> Required work
What you return must match the listing below line for line, minus its pictures.

> Exercise data
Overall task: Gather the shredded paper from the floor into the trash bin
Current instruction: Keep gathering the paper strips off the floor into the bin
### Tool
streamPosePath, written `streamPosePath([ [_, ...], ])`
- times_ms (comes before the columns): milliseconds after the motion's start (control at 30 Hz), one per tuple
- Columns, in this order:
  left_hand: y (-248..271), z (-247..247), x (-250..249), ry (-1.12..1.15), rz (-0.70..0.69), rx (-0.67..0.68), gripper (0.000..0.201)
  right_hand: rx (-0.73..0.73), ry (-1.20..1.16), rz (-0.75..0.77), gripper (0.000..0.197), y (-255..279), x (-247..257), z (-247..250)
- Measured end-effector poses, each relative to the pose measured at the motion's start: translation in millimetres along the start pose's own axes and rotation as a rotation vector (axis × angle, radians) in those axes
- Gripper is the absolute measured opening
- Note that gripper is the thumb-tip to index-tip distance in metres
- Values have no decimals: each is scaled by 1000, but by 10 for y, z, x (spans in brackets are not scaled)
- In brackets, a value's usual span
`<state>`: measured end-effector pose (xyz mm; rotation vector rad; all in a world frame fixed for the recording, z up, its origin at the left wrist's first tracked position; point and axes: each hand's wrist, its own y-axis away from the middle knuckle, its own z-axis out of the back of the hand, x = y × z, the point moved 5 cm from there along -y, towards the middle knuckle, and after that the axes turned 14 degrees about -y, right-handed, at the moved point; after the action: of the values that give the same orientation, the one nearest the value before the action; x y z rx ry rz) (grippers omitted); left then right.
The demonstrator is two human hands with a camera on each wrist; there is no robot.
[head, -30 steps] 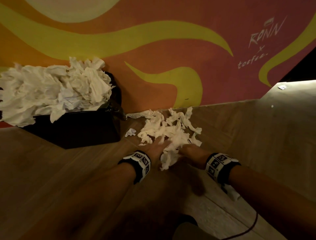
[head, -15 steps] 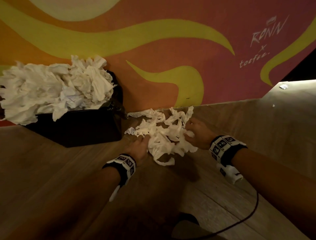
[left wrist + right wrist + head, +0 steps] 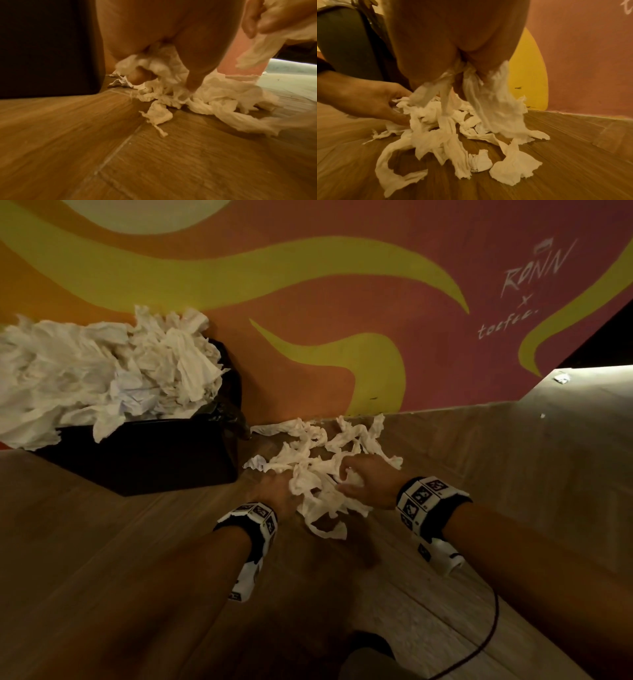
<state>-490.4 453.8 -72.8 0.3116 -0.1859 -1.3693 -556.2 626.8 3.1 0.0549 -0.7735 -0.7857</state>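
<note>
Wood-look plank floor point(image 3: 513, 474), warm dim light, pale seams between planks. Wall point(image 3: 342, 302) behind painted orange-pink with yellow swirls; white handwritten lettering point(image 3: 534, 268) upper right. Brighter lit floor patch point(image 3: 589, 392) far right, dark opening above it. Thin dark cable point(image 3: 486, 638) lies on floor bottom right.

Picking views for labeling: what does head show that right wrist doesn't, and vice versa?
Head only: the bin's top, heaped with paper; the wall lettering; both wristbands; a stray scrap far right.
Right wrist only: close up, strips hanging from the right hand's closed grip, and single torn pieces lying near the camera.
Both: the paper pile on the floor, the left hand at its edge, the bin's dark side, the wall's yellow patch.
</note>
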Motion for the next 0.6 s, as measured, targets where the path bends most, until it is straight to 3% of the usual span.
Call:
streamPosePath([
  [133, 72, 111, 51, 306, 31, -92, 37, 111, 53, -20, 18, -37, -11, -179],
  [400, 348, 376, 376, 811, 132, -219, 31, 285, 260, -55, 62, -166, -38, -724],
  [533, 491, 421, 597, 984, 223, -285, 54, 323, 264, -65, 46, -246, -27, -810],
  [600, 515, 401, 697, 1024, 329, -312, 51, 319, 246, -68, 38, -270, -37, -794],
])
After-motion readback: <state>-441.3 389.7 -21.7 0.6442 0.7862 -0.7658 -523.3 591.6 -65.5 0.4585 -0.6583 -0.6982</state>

> Solution to the exercise
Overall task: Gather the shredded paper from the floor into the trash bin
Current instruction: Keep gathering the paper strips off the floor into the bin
### Tool
streamPosePath, written `streamPosePath([ [_, ...], ])`
- times_ms (comes before the columns): milliseconds after the motion's start (control at 30 Hz), one per tuple
- Columns, in this order:
  left_hand: y (-248..271), z (-247..247), x (-250..249), ry (-1.12..1.15), rz (-0.70..0.69), rx (-0.67..0.68), gripper (0.000..0.201)
  right_hand: rx (-0.73..0.73), ry (-1.20..1.16), rz (-0.75..0.77), gripper (0.000..0.197), y (-255..279), x (-247..257), z (-247..250)
- Measured end-effector poses, each relative to the pose measured at the motion's start: translation in millimetres along the start pose's own axes and rotation as a rotation vector (axis × angle, radians) in those axes
- Gripper is the absolute measured opening
- Note that gripper is the thumb-tip to index-tip distance in metres
- Values have no decimals: each is scaled by 1000, but by 10 for y, z, x (spans in brackets are not scaled)
- In brackets, a value's usual span
`<state>`: measured end-effector pose (xyz mm; rotation vector rad; all in a world frame fixed for the recording, z up, its origin at the left wrist's first tracked position; point and axes: each hand's wrist, its own y-axis away from the middle knuckle, its own z-axis out of the back of the hand, x = y × z, the point moved 5 cm from there along -y, towards the middle knuckle, and after that the axes turned 14 degrees about -y, right-handed, at the moved point; after the action: of the values that give the same orientation, the one nearest the value before the action; x y z rx ry rz) (grippers omitted); left then right.
The demonstrator is two human hands with a camera on each wrist; there is no robot.
[head, -30 steps] 
[head, -15 steps] 
[left wrist + right wrist + head, +0 steps] 
<state>-490.4 453.8 -72.8 0.3116 -0.1859 -1.3693 -556.2 626.8 3.1 0.0549 -0.7735 -0.7857</state>
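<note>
Wood-look plank floor point(image 3: 513, 474), warm dim light, pale seams between planks. Wall point(image 3: 342, 302) behind painted orange-pink with yellow swirls; white handwritten lettering point(image 3: 534, 268) upper right. Brighter lit floor patch point(image 3: 589, 392) far right, dark opening above it. Thin dark cable point(image 3: 486, 638) lies on floor bottom right.

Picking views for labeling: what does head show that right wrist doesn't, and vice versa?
Head only: the bin's top, heaped with paper; the wall lettering; both wristbands; a stray scrap far right.
Right wrist only: close up, strips hanging from the right hand's closed grip, and single torn pieces lying near the camera.
Both: the paper pile on the floor, the left hand at its edge, the bin's dark side, the wall's yellow patch.
</note>
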Motion for the next 0.6 s, as measured, targets where the path bends most, until it is straight to 3% of the usual span.
Call:
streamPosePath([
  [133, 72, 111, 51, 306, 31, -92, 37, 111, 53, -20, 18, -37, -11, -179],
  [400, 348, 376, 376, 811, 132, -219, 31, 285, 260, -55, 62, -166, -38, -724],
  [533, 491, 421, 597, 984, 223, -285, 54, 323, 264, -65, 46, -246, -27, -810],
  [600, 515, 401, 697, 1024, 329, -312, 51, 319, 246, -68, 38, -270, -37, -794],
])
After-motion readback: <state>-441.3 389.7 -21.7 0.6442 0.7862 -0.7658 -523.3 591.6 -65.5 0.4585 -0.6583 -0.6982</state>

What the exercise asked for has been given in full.